現在主流となっている標準的なLSCの術式は、膣管の前後をメッシュで覆って包括的に釣り上げるという術式です。したがって、今までのTVMや、あるいはそれ以前の縫い縮める手術に比べると、再発率が低く治癒率が高い手術であるといえます。加えて、メッシュを入れることによって起こる合併症のリスクも他の術式に比べて低いことがわかっています。

●膀胱の位置が戻ることによって尿失禁が治る場合もあれば、新たに起こる場合もある

腹腔鏡下仙骨膣固定術(LSC)のデメリットがひとつだけあるとすれば、腹圧で尿失禁が起きる場合があるという点が挙げられます。膀胱脱を合併している方の場合、尿道が下がって折れ曲がるような形になることで、尿閉(にょうへい)になって尿が出にくくなっていることがあります。つまり、尿が出にくいことが幸いして尿がもれにくくなっているという方がいるのです。

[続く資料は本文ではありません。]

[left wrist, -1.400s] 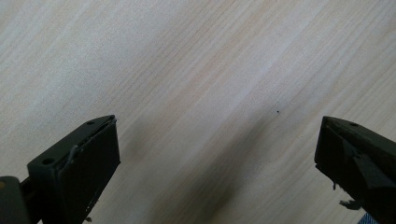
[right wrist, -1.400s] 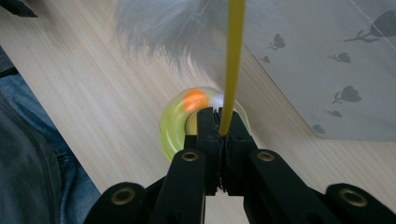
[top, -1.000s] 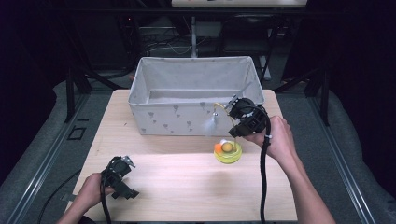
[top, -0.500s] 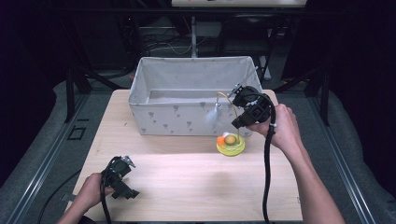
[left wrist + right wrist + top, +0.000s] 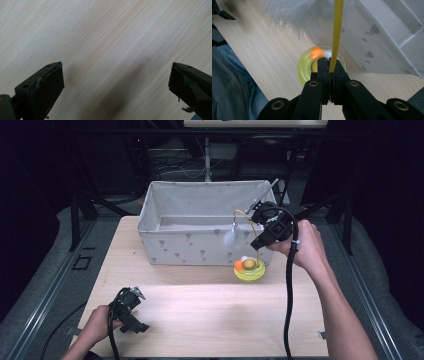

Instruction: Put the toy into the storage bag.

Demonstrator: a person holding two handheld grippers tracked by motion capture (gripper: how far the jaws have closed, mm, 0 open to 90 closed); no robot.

手術によって元の位置に矯正した結果、尿道の動きや膀胱の可動性が高まりますが、膀胱の過可動は尿失禁を引き起こす要因となります。通常はくしゃみなどでいきんだとき、尿道が屈曲する(折れ曲がる)ことによって尿が出にくくなるのですが、膀胱が動いてしまい過可動の状態にあると、いきんだときに尿道が真っ直ぐになってしまい、尿がもれてしまうことがあります。

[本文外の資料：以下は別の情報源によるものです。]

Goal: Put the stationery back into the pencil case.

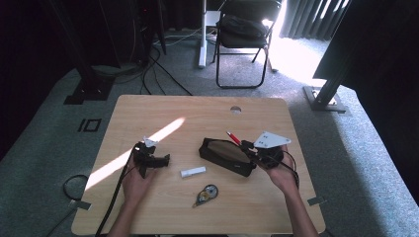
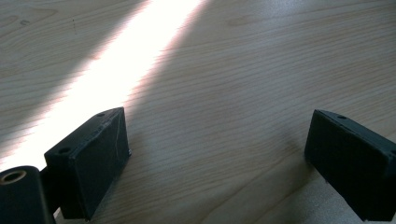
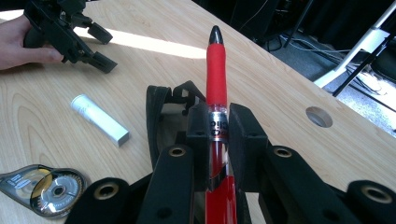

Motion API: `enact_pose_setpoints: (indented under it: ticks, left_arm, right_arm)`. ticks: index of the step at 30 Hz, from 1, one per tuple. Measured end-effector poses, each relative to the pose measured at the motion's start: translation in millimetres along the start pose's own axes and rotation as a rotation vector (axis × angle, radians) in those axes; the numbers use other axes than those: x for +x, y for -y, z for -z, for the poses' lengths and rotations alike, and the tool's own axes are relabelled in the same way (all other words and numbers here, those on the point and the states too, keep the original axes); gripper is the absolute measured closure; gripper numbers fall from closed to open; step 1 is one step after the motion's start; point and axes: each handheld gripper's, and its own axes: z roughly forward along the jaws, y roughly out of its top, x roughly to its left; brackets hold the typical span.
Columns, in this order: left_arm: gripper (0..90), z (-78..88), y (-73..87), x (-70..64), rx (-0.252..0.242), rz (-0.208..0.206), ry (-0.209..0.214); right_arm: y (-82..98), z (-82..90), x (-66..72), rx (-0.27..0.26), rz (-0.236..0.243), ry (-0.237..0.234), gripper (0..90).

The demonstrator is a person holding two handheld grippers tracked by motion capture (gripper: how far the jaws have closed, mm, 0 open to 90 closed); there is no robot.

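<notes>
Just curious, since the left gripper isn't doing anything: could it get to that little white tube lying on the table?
Probably yes. The left gripper has its jaws open with nothing between them, and the white tube lies on bare table beside it. The tape dispenser sits off that path.

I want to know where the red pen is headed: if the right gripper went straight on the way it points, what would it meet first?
Probably the open black pencil case just ahead of the right gripper, below the red pen; depth is unclear.
</notes>
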Motion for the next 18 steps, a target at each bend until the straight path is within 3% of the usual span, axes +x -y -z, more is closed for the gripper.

このような理由による尿失禁に対しては、後から尿道を曲げる手術を行うこともできますが、通常のLSCでは子宮の下がっている状態を元に戻すだけですので、尿道や膀胱の位置に対してそれぞれ矯正は行いません。そのため、中には今まで隠れていた尿失禁が出てくる患者さんもいるということになります。

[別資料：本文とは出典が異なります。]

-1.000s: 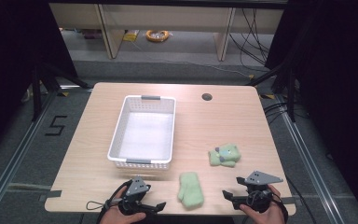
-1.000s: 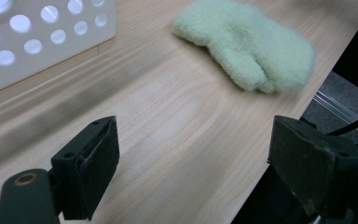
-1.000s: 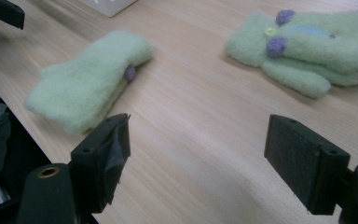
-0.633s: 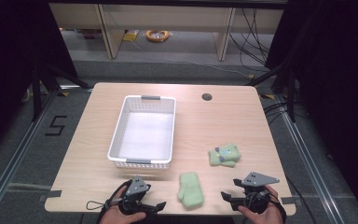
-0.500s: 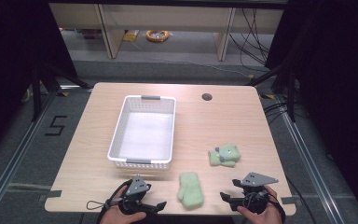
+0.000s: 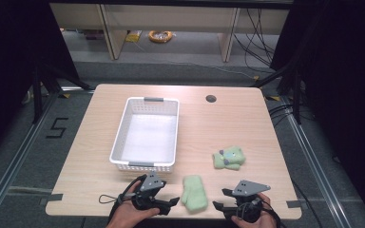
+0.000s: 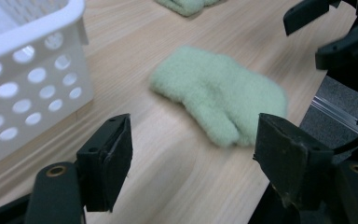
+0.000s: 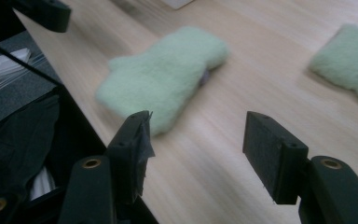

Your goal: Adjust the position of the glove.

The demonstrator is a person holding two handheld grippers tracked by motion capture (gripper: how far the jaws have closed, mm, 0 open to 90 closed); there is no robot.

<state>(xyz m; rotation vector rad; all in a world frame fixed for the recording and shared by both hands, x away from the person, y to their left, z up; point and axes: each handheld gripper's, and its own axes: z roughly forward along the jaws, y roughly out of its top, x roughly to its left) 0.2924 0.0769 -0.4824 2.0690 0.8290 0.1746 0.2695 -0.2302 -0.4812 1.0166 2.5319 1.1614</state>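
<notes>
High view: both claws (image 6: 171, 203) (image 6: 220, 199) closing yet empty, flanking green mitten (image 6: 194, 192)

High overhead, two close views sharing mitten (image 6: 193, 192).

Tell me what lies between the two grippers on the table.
In the high view, one green mitten lies flat between the left gripper and the right gripper, touching neither.

A black figure 5 (image 6: 58, 128) stands on the grey floor (left of the table (image 6: 247, 123)).
</notes>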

しかしその一方で、子宮脱に合併していた尿失禁がLSCによって治る方もいます。これまでみてきた患者さんの中にも、尿失禁があった方が治ることもあれば、新たに尿失禁が出てくるという方もいます。術後に尿失禁が新たに出てくる方は1割弱とされています。このことがLSCのほぼ唯一のデメリットとなっています。

これに対して手術を行う場合、昭和大学病院では泌尿器科で尿道を釣り上げて曲げる手術を行っています。ただし、この尿失禁は普段からずっと尿がもれているわけではなく、あくまでも腹圧性のものです。つまり、くしゃみをしたり、走ったり動いたりして腹圧がかかったときにだけ、尿がもれることがあるという状態です。

たとえば以前から尿もれがあり、尿もれ用のパッドなどを使用すれば生活上支障がないという場合には、手術をせずに経過をみることもあります。逆に若い方であれば尿もれパッドや成人用おむつなどを使いたくないということで手術を選択することも多くなるでしょう。その点は患者さんの年齢や生活の質をどうとらえるかによって大きく変わってきます。

腹腔鏡下仙骨膣固定術(LSC)は、膀胱瘤などに対する治療として2014年の4月に泌尿器科領域で保険適用になりました。その後、産婦人科領域でも2016年の4月には骨盤臓器脱に対する治療として保険適用になっています。手術そのものはそれ以前から行ってきたことと同じなのですが、患者さんの費用負担について産婦人科としてどのようにしていくかという課題があったため、少し前までは先進医療として行っていたという経緯があります。現在は子宮脱を中心とした骨盤臓器脱に対して、普通に保険診療で行える手術となっています。入院期間は通常は1週間です。たとえば月曜日に手術をした場合、日曜日に退院できますので6泊7日ということになります。

腹腔鏡手術というとどうしても難しい手術であるというイメージがあるため、手術をためらう方も中にはいらっしゃいます。しかし腹腔鏡下仙骨膣固定術(LSC)は、実際に受けた方の満足度が非常に高い手術ですので、患者さんの生活の質がよくなるという点で我々もやりがいがあります。日常生活で動きやすくなることはもちろん、旅行に行くなどやりたいことができるようになると多くの患者さんに喜ばれています。